Picking a preferred thin crust pizza place in Toronto is like choosing a political party.  Some opt for the trendy Terroni.  Others swear by the modish Queen Margherita pizza. A third group loves the popular Pizza Libretto.  Whether it’s the service, the size, the reservation policy or one of a hundred other reasons,  loyalists of each will find reasons to pledge allegiance to their chosen joint and find reasons to discredit  the others.

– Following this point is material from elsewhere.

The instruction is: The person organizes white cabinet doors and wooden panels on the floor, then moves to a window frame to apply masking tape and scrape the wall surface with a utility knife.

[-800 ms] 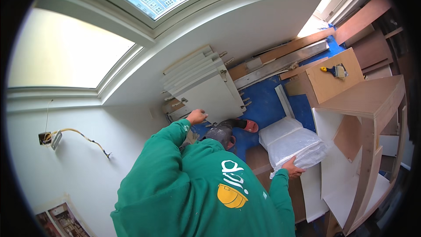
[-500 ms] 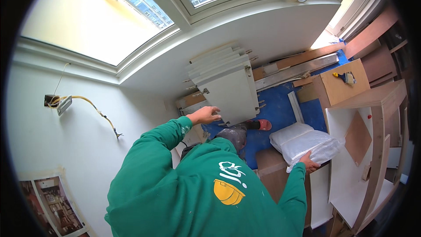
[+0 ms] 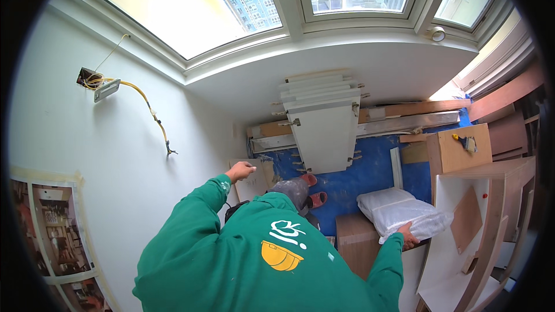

Call me an undecided voter.  I’ve been to Terroni a couple of times and haven’t yet experienced Queen Margherita.  I was invited to Pizza Libretto for a work function. I was coming from the East and had a treacherous drive down the Danforth in a snowstorm to get there.  Once I arrived, I was greeted by the hostess and seated quickly.  The waitstaff met Hudson’s definition of cool; black tees and a laissez-faire attitude that wasn’t quite pretentious. I ordered a drink and waited for the arrival of the set menu.  The first course was a piatto grandea mix of meat, cheese  and other things delicious including crostinis, arugula salad, olives, pickles and a delicious spread with a good amount of heat (top right) which was one of the best things on the tray.  The other stellar component was the small piece of red wine rinsed blue cheese hidden just above the pickles.  All in all, it was delicious start to the meal.

Antipasto plate
Antipasto plate

Along with the antipasto, our table was treated to their version of bread.  It was puffy and warm and seasoned with salt and rosemary to near perfection.

Bread to Start
Bread to Start

A larger arugula salad arrived shortly after which was served with pear, walnut and a nicely balanced vinaigrette. Along with it came arancini balls which were bursting with basil and pine nut pesto, bufala mozzarella, peperonata and tomato.  Normally arancini are not on the top of my list, but I must say I enjoyed this version more than most.

Arancini
Arancini

At this point I should mention that there was too much food.  As a result of the storm, we had three no shows so we only had 9 instead of 12 people.  Although we pointed it out and offered to pay for the committed 12, our request fell on deaf ears.  Dish after dish came out, including three of each of the following pizzas: the classic margherita, the duck confit (with pear and mozzerella)  and the cremini mushroom pizza finished with Gorgonzola and spices.  Each was exactly what it promised, highlighted by the signature crust cooked at 900 degrees for 90 seconds. Normally I’m not a traditionalist, but the Margherita was the best of the bunch driven by the delicious tomato sauce.

Margherita Pizza
Margherita Pizza
Cremini Pizza
Cremini Pizza
Duck Confit Pizza
Duck Confit Pizza

The dessert platter was a cornucopia of classics including panna cotta, tiramisu, budino and chocolate and espresso gelato. Once again, a ridiculous amount was brought to the table.  What you see is what you got. It was a good sampling of traditional Italian dolci.  In particular, the budino was worth a few extra bites.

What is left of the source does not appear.